**ACTION ITEM:**
Reproduce the complete listing without any deviation.

**RECORD EXTRACTS:**
-------------------------

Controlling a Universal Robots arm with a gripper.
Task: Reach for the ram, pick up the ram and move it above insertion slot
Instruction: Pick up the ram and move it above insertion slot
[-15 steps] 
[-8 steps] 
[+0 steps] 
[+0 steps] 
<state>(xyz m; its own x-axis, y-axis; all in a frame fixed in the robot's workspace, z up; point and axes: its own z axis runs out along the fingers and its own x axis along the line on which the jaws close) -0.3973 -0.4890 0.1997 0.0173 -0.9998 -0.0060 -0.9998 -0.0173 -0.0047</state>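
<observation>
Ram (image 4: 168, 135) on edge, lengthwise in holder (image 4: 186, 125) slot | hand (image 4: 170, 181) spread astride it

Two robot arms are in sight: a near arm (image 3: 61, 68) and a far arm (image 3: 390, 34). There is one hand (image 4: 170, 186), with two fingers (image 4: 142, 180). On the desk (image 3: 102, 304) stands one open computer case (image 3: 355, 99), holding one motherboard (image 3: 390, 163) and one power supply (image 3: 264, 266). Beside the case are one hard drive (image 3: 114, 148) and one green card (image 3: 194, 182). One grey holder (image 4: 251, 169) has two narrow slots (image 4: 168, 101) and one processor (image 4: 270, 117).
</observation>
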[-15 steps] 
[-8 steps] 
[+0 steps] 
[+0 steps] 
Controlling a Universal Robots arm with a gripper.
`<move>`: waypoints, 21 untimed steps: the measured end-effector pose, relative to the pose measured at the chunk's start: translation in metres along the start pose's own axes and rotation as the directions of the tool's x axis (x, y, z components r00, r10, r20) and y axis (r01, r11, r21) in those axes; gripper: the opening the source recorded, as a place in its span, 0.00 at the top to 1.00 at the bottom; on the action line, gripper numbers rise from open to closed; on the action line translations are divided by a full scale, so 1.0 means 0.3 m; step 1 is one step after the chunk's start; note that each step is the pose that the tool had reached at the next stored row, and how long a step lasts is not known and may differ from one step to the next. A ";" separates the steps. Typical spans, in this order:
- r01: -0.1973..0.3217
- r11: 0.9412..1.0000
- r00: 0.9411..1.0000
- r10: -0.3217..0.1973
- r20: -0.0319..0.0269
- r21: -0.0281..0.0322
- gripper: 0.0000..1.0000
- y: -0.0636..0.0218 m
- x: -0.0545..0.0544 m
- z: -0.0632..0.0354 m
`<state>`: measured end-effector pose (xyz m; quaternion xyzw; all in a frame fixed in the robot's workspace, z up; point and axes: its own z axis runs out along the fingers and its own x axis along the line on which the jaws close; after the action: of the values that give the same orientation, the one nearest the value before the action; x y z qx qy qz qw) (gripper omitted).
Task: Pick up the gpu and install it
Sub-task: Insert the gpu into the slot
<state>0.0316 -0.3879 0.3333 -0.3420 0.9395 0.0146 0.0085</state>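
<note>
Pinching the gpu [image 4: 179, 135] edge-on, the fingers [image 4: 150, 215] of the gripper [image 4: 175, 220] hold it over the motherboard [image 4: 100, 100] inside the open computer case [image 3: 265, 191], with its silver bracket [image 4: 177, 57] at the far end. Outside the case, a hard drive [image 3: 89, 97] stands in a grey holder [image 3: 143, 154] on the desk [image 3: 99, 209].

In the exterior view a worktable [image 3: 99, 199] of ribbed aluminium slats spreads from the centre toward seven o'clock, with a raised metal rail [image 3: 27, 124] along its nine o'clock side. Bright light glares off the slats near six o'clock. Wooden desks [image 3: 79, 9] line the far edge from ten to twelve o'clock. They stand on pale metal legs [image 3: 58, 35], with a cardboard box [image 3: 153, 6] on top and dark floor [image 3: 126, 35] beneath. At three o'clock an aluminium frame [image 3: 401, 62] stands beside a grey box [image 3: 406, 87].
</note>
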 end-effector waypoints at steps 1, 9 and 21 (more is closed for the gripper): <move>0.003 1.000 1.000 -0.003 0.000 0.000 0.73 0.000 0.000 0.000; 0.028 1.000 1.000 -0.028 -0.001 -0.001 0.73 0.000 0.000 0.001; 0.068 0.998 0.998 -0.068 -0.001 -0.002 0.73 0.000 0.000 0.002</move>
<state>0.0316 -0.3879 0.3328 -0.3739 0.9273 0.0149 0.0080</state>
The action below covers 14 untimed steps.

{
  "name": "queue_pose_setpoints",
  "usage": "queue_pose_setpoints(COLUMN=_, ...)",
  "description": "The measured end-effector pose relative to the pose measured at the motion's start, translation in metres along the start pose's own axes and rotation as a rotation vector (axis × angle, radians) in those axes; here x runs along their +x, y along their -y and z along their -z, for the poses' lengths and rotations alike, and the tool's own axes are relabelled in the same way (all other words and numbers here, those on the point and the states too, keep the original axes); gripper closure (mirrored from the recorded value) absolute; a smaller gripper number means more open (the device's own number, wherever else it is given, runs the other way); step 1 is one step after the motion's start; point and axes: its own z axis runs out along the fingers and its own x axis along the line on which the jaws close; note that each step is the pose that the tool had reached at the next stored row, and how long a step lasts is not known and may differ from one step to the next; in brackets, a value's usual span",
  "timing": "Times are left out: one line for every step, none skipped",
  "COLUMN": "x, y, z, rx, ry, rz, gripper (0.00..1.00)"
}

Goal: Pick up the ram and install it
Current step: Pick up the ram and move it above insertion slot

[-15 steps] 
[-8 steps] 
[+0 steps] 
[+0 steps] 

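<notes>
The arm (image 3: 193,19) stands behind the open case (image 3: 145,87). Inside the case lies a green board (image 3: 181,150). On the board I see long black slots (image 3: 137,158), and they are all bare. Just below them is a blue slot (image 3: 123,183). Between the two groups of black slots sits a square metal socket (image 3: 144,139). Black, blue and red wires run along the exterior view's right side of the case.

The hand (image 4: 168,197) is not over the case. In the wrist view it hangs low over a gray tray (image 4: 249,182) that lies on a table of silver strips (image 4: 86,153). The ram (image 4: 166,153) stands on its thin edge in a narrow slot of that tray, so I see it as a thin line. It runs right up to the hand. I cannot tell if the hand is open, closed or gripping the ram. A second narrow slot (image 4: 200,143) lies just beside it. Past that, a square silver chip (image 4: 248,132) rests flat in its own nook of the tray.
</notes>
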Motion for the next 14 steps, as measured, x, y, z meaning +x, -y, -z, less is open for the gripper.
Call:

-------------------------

**EXERCISE ANSWER:**
Controlling a Universal Robots arm with a gripper.
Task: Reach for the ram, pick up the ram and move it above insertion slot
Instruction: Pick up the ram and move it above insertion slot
[-15 steps] 
[-8 steps] 
[+0 steps] 
[+0 steps] 
<state>(xyz m; its own x-axis, y-axis; all in a frame fixed in the robot's workspace, z up; point and axes: its own z axis runs out along the fingers and its own x axis along the line on which the jaws close) -0.3973 -0.4890 0.1997 0.0173 -0.9998 -0.0060 -0.9998 -0.0173 -0.0047</state>
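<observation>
Ram (image 4: 168, 135) on edge, lengthwise in holder (image 4: 186, 125) slot | hand (image 4: 170, 181) spread astride it

Two robot arms are in sight: a near arm (image 3: 61, 68) and a far arm (image 3: 390, 34). There is one hand (image 4: 170, 186), with two fingers (image 4: 142, 180). On the desk (image 3: 102, 304) stands one open computer case (image 3: 355, 99), holding one motherboard (image 3: 390, 163) and one power supply (image 3: 264, 266). Beside the case are one hard drive (image 3: 114, 148) and one green card (image 3: 194, 182). One grey holder (image 4: 251, 169) has two narrow slots (image 4: 168, 101) and one processor (image 4: 270, 117).
</observation>
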[-15 steps] 
[-8 steps] 
[+0 steps] 
[+0 steps] 
Controlling a Universal Robots arm with a gripper.
`<move>`: waypoints, 21 untimed steps: the measured end-effector pose, relative to the pose measured at the chunk's start: translation in metres along the start pose's own axes and rotation as the directions of the tool's x axis (x, y, z components r00, r10, r20) and y axis (r01, r11, r21) in those axes; gripper: the opening the source recorded, as a place in its span, 0.00 at the top to 1.00 at the bottom; on the action line, gripper numbers rise from open to closed; on the action line translations are divided by a full scale, so 1.0 means 0.3 m; step 1 is one step after the chunk's start; note that each step is the pose that the tool had reached at the next stored row, and how long a step lasts is not known and may differ from one step to the next. A ";" separates the steps. Typical spans, in this order:
- r01: -0.1973..0.3217
- r11: 0.9412..1.0000
- r00: 0.9411..1.0000
- r10: -0.3217..0.1973
- r20: -0.0319..0.0269
- r21: -0.0281..0.0322
- gripper: 0.0000..1.0000
- y: -0.0636..0.0218 m
- x: -0.0545..0.0544 m
- z: -0.0632..0.0354 m
`<state>`: measured end-effector pose (xyz m; quaternion xyzw; all in a frame fixed in the robot's workspace, z up; point and axes: its own z axis runs out along the fingers and its own x axis along the line on which the jaws close; after the action: of the values that give the same orientation, the one nearest the value before the action; x y z qx qy qz qw) (gripper omitted).
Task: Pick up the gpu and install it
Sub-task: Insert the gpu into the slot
<state>0.0316 -0.3879 0.3333 -0.3420 0.9395 0.0146 0.0085</state>
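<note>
Pinching the gpu [image 4: 179, 135] edge-on, the fingers [image 4: 150, 215] of the gripper [image 4: 175, 220] hold it over the motherboard [image 4: 100, 100] inside the open computer case [image 3: 265, 191], with its silver bracket [image 4: 177, 57] at the far end. Outside the case, a hard drive [image 3: 89, 97] stands in a grey holder [image 3: 143, 154] on the desk [image 3: 99, 209].

In the exterior view a worktable [image 3: 99, 199] of ribbed aluminium slats spreads from the centre toward seven o'clock, with a raised metal rail [image 3: 27, 124] along its nine o'clock side. Bright light glares off the slats near six o'clock. Wooden desks [image 3: 79, 9] line the far edge from ten to twelve o'clock. They stand on pale metal legs [image 3: 58, 35], with a cardboard box [image 3: 153, 6] on top and dark floor [image 3: 126, 35] beneath. At three o'clock an aluminium frame [image 3: 401, 62] stands beside a grey box [image 3: 406, 87].
</note>
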 end-effector waypoints at steps 1, 9 and 21 (more is closed for the gripper): <move>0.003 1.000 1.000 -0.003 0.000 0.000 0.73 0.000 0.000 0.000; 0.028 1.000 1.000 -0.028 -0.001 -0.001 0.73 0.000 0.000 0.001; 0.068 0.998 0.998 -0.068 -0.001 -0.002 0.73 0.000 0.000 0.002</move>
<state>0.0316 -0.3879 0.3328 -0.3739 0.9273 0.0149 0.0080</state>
The action below covers 14 untimed steps.

{
  "name": "queue_pose_setpoints",
  "usage": "queue_pose_setpoints(COLUMN=_, ...)",
  "description": "The measured end-effector pose relative to the pose measured at the motion's start, translation in metres along the start pose's own axes and rotation as a rotation vector (axis × angle, radians) in those axes; here x runs along their +x, y along their -y and z along their -z, for the poses' lengths and rotations alike, and the tool's own axes are relabelled in the same way (all other words and numbers here, those on the point and the states too, keep the original axes); gripper closure (mirrored from the recorded value) absolute; a smaller gripper number means more open (the device's own number, wherever else it is given, runs the other way); step 1 is one step after the motion's start; point and axes: its own z axis runs out along the fingers and its own x axis along the line on which the jaws close; note that each step is the pose that the tool had reached at the next stored row, and how long a step lasts is not known and may differ from one step to the next; in brackets, a value's usual span",
  "timing": "Times are left out: one line for every step, none skipped",
  "COLUMN": "x, y, z, rx, ry, rz, gripper (0.00..1.00)"
}

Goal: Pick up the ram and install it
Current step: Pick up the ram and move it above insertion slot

[-15 steps] 
[-8 steps] 
[+0 steps] 
[+0 steps] 

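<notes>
The arm (image 3: 193,19) stands behind the open case (image 3: 145,87). Inside the case lies a green board (image 3: 181,150). On the board I see long black slots (image 3: 137,158), and they are all bare. Just below them is a blue slot (image 3: 123,183). Between the two groups of black slots sits a square metal socket (image 3: 144,139). Black, blue and red wires run along the exterior view's right side of the case.

The hand (image 4: 168,197) is not over the case. In the wrist view it hangs low over a gray tray (image 4: 249,182) that lies on a table of silver strips (image 4: 86,153). The ram (image 4: 166,153) stands on its thin edge in a narrow slot of that tray, so I see it as a thin line. It runs right up to the hand. I cannot tell if the hand is open, closed or gripping the ram. A second narrow slot (image 4: 200,143) lies just beside it. Past that, a square silver chip (image 4: 248,132) rests flat in its own nook of the tray.
</notes>
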Motion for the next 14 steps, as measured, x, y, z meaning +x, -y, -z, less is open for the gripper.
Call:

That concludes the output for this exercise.